When you reach the line containing "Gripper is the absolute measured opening", stop after it; until then, copy each line of the listing exactly, starting with the first.

************

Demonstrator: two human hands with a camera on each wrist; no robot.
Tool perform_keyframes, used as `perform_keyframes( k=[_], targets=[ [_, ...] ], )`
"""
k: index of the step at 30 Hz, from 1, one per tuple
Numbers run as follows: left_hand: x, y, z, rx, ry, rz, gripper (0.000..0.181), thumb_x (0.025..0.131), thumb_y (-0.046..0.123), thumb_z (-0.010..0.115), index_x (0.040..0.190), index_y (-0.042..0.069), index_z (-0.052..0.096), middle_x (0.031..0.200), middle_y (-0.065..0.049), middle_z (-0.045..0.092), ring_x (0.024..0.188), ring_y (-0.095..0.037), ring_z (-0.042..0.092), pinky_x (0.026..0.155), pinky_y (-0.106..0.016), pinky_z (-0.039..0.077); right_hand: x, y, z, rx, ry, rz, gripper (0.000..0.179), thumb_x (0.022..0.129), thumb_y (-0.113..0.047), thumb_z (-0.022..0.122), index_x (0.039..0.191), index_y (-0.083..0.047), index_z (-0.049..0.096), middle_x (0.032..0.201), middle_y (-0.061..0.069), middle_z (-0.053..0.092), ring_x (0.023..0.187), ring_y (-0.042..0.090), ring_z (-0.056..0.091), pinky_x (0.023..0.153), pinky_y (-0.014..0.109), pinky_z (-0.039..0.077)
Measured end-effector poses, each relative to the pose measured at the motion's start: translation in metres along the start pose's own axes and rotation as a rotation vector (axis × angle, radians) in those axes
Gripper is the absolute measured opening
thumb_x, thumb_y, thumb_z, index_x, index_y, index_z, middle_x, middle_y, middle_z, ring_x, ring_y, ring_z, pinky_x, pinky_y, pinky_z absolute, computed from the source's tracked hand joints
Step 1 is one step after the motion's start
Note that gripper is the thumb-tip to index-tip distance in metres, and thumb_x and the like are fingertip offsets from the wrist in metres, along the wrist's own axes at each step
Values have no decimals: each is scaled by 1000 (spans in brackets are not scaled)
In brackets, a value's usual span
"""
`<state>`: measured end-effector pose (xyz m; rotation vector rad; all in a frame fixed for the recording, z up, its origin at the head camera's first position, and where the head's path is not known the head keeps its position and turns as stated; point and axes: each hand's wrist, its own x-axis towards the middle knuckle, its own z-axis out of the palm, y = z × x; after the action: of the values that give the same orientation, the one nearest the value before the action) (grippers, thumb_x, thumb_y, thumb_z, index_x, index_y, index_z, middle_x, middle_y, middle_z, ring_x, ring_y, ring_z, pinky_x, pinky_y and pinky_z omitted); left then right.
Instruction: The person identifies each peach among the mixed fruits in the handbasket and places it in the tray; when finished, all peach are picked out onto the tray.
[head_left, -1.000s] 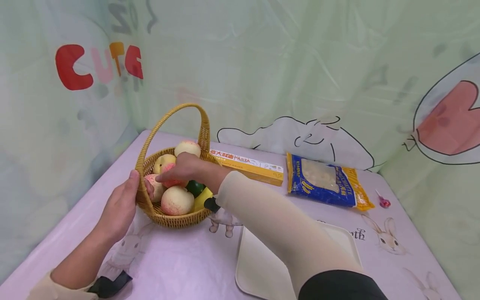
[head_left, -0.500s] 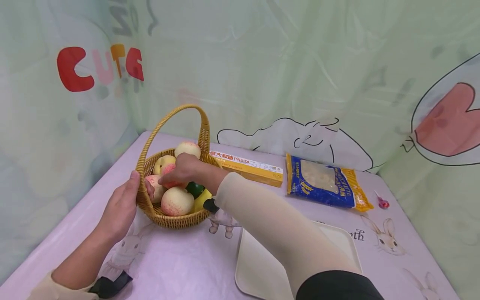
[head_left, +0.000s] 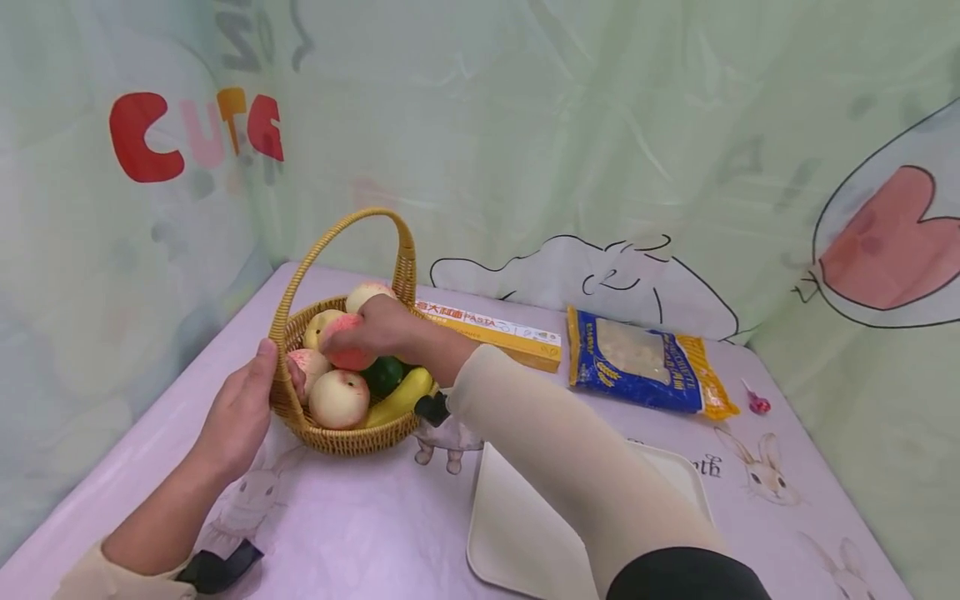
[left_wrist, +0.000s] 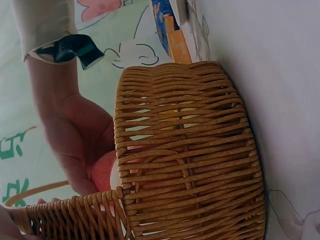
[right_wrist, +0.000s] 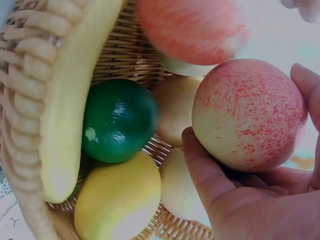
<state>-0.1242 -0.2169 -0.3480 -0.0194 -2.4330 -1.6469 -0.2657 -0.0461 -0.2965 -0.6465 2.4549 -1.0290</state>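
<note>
My right hand grips a red-speckled peach, thumb and fingers around its sides, over the wicker basket. In the head view the held peach sits above the other fruit. My left hand holds the basket's left side at the foot of its tall handle, fingers curled over the rim. Inside lie a pale peach in front, a banana, a glossy dark green round fruit, a yellow fruit and more peaches. The right palm hides part of the back peach.
Behind the basket lies a yellow-and-white pasta box. To its right are a blue-and-yellow pasta bag and a small wrapped lollipop. A cream tray lies in front, partly under my right forearm. Fabric walls close off the back and sides.
My right hand has raised the red peach slightly. The pale front peach has shifted left, showing more of the banana and green fruit. My left hand keeps its hold on the basket.
</note>
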Motion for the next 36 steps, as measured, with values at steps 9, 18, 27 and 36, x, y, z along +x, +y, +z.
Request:
perform_keyframes(
  k=[9,18,27,36],
  targets=[
    [0,0,-2,24,-43,-65,61,113,47,13,105,-1,49,118,-18,44,118,-23,39,96,-27,32,-14,0,-15,38,7,8,33,89,-39,80,100,-9,68,96,3,69,88,16,63,76,26,53],
    [-1,-1,-1,23,-38,-6,61,114,46,13,111,0,52,103,-11,48,103,-15,45,86,-22,35,-30,6,-32,76,1,1,34,90,-41,78,98,-9,72,91,2,71,81,15,61,70,25,51],
    [-1,-1,-3,34,-44,-41,61,113,47,13,107,-1,49,112,-15,42,114,-22,38,92,-30,30,-46,11,-49,121,-5,-30,35,93,-41,76,108,-10,73,98,2,74,91,17,60,80,27,50],
    [-1,-1,-3,16,-43,-80,63,113,48,12,108,-3,50,120,-19,41,121,-26,34,99,-34,29,-67,22,-61,216,-3,-22,36,97,-38,73,119,-10,70,108,4,72,98,18,63,87,31,52]
  ],
)
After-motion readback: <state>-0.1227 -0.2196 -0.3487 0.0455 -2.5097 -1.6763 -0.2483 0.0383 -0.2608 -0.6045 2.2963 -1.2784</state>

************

EXERCISE ANSWER ->
Demonstrator: two human hands with a camera on each wrist; no robot.
Tool perform_keyframes, used as `perform_keyframes( k=[_], targets=[ [_, ...] ], )`
"""
k: index of the step at 30 Hz, from 1, one per tuple
Numbers run as follows: left_hand: x, y, z, rx, ry, rz, gripper (0.000..0.181), thumb_x (0.025..0.131), thumb_y (-0.046..0.123), thumb_z (-0.010..0.115), index_x (0.040..0.190), index_y (-0.042..0.069), index_z (-0.052..0.096), middle_x (0.031..0.200), middle_y (-0.065..0.049), middle_z (-0.045..0.092), ring_x (0.024..0.188), ring_y (-0.095..0.037), ring_z (-0.042..0.092), pinky_x (0.026..0.155), pinky_y (-0.106..0.016), pinky_z (-0.039..0.077); right_hand: x, y, z, rx, ry, rz, gripper (0.000..0.179), thumb_x (0.022..0.129), thumb_y (-0.113..0.047), thumb_z (-0.022..0.122), index_x (0.039..0.191), index_y (-0.083..0.047), index_z (-0.049..0.096), middle_x (0.032..0.201), middle_y (-0.061..0.069), middle_z (-0.053..0.092), ring_x (0.023..0.187), ring_y (-0.042..0.090), ring_z (-0.056..0.091), pinky_x (0.023..0.153), pinky_y (-0.014..0.109), pinky_z (-0.039..0.077)
Measured end-effector poses, each relative to the pose measured at the motion's start: translation in metres along the start pose's own axes and rotation as a rotation vector (axis × angle, radians) in those axes
Gripper is the absolute measured opening

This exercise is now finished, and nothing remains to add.